If the supplier of any work is not its creator, he/she should pass a copy of these terms and conditions to any person(s) whose work he/she submits to us on their behalf, and the supplier (on his/her own account) warrants that he/she is authorised as agent by the creator to supply the work and to agree to these terms and conditions on the creator's behalf, and that the creator agrees to be bound by these terms and conditions.
In providing us with any work, the creator (or, where applicable, the supplier acting, save here specified above, as agent for and on behalf of the creator) consents to, and agrees to be bound by, these terms and conditions.

A few things to note about the red bits Copyright Action views as completely unacceptable:

Self-billing is allowed as an opt-in arrangement by Customs & Revenue. The VAT regulations make it perfectly clear that this is an optional mechanism and that suppliers may choose whether to allow self-billing or raise their own invoices. Telegraph, like many newspapers, tries to implement self-billing as mandatory. Of course there are legitimate administrative reasons why they would prefer it, but self-billing is widely misused by newspapers as a means to dictate amounts paid to contributors.

Perpetual free re-use by Telegraph Group is of course a blank cheque in their favour. Newspaper fees have historically been low because re-use was paid for. The rates have barely increased and in the Telegraph's case are reportedly lower than they were in the 1990's when re-use fees applied as well.

Mandatory syndication is an impossible term for photographers who have existing agents who are contracted to handle their syndication. Telegraph seems to forget that it is dealing with independent small businesses not employees.

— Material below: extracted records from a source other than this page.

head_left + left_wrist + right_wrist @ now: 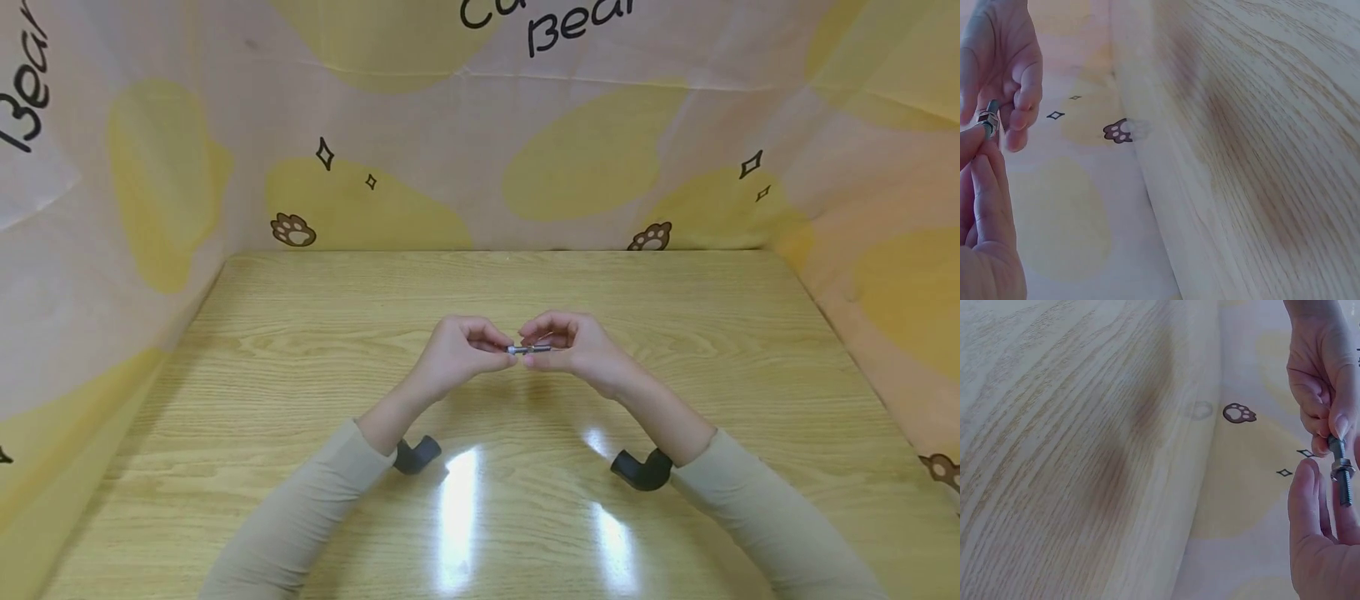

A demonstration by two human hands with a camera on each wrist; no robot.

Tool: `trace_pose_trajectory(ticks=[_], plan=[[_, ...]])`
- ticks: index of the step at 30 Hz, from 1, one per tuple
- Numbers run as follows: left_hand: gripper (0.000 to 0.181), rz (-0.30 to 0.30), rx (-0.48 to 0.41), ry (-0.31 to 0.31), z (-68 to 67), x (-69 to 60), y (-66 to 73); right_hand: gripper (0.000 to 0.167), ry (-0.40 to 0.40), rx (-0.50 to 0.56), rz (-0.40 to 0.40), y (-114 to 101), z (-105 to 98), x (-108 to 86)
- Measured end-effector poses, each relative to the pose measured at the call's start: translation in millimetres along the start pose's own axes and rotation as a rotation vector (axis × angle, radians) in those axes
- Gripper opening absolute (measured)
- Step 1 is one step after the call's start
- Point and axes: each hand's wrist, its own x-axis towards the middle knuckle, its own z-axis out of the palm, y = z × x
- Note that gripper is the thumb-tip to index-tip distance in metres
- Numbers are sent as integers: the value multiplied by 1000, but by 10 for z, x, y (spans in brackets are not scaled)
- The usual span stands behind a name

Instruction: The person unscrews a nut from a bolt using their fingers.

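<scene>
A metal bolt (1345, 495) with a nut (1342, 466) partway along its thread is held up above the table, lying roughly level in the head view. My left hand (461, 354) pinches the bolt's head end between thumb and fingers. Around the threaded end, the right hand (573, 342) has its thumb and bent fingers spread apart. In the left wrist view the bolt's tip points into the gap between the right thumb and fingers, with no firm grip visible. Whether a right finger touches the bolt from behind cannot be told.
Beneath both hands is a light wood-grain table (315, 333) with bright reflections near its front. Patterned cloth (405, 200) stands along its back and both sides. A black curved piece sits at the left wrist (417, 455) and another at the right wrist (641, 471).
</scene>
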Motion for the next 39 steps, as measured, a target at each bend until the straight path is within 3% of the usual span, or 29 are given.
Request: trace_pose_trajectory(ticks=[5, 13, 20, 28, 39], plan=[[11, 2, -3, -6, -2, 1, -6, 32, -1, 1, 31, 6, -3, -11], [11, 17, 5, -8, -14, -10, -20, 28, -4, -17, 5, -2, -6, -18], [11, 12, 15, 0, -14, -28, 12, 31, 5, -4, 49, -8, 2, -20], [12, 7, 14, 9, -26, -30, 21, 29, -3, 3, 6, -20, -4, -24], [13, -13, -1, 3, -47, -23, 53, 27, -3, -15, 56, -46, 1, 11]])
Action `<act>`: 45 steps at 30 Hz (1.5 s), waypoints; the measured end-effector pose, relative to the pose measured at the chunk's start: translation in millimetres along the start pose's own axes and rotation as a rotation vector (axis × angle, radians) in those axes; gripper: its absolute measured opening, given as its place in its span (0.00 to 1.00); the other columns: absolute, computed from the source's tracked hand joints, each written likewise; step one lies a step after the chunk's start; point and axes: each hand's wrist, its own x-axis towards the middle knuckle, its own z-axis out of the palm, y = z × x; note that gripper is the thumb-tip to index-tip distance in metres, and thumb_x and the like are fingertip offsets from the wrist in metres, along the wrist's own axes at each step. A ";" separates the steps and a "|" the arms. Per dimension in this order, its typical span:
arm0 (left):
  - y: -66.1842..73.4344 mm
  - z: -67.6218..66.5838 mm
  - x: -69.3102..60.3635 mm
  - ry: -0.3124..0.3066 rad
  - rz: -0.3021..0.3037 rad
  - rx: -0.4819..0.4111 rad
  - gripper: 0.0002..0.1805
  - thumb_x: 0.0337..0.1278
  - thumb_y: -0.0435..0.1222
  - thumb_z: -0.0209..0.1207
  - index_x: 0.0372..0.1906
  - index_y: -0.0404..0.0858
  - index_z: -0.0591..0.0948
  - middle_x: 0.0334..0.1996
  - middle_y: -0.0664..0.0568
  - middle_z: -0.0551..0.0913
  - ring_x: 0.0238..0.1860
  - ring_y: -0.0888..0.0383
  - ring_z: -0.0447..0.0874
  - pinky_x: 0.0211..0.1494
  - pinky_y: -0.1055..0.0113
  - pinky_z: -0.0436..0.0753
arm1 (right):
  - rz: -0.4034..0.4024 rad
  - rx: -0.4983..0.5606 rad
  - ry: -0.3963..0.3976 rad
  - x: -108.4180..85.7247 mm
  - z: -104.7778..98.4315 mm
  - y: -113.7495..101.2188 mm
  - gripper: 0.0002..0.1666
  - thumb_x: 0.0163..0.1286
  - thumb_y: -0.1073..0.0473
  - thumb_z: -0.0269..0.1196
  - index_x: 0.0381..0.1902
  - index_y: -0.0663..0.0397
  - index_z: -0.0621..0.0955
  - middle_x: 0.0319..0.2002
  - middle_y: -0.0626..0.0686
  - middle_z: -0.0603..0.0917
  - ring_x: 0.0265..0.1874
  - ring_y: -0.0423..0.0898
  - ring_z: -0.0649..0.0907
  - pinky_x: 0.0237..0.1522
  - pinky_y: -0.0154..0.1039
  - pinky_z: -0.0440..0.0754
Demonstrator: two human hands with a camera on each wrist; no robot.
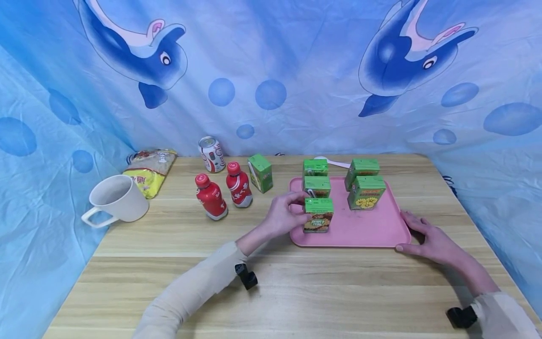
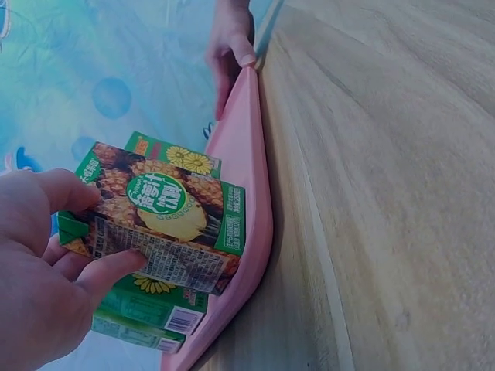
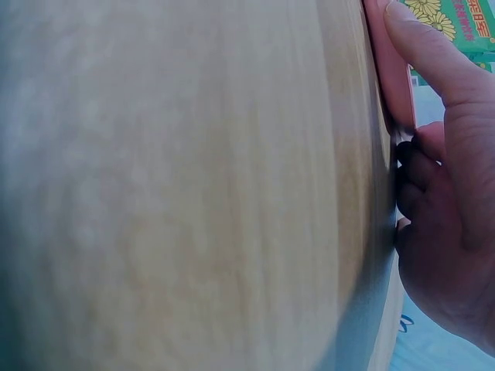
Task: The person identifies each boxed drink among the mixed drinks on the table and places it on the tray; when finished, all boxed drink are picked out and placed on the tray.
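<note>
My left hand (image 1: 284,215) grips a pineapple juice box (image 1: 318,222) near its top, thumb and fingers on opposite sides. The box is at the front left of a pink tray (image 1: 360,235); its label faces the left wrist view, where the left hand (image 2: 39,270) also shows. Whether its base touches the tray is unclear. Behind it stand two more green drink boxes, the nearer box (image 1: 316,187) close to my fingers. My right hand (image 1: 434,242) holds the tray's front right corner, thumb at the front edge and fingers along the right side.
Two drink boxes with yellow flowers, one in front (image 1: 366,194), stand on the tray's right half. A white spoon (image 1: 334,162) lies behind. Leftward are a green box (image 1: 260,173), two red bottles (image 1: 211,197), a can (image 1: 211,154), a snack bag (image 1: 151,172) and a white mug (image 1: 118,200).
</note>
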 end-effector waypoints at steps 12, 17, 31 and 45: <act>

The 90 day embargo is of course an absurd expansion of the First British Rights basis on which commission fees are predicated. After 90 days most news photos are worthless.

We also take issue with the weasel words '50% of the net identifiable sum'. Everywhere else this term has cropped up it has meant the publisher is able to avoid or minimise payment of syndication fees quite often, because they have been unable to identify the sum where complete articles have been re-sold as a package, or images have been bundled with others. 50% of 'we don't know' = zero.

Finally, the viral rights-grab of third parties' work (and indemnity by the freelance contributor against any claims arising) is a clause that seems to be gaining popularity among publishers' more creative lawyers. It's a Machiavellian concept that potentially spells huge trouble and expense for the freelance who accidentally includes someone else's IP, and who does not actually consent to Telegraph appropriating their economic rights.

It says in big red letters at the top of the covering email that announced these changes THESE TERMS SHALL NOT APPLY TO COMMERCIAL AGENCIES . That is because no commercial agency would accept them and would promptly stop supplying Telegraph Media Group. What's the difference between independent freelance professionals and commercial agencies? Only that Telegraph Media Group believes it can get away with imposing this egregious agreement because freelances need them more than they need you.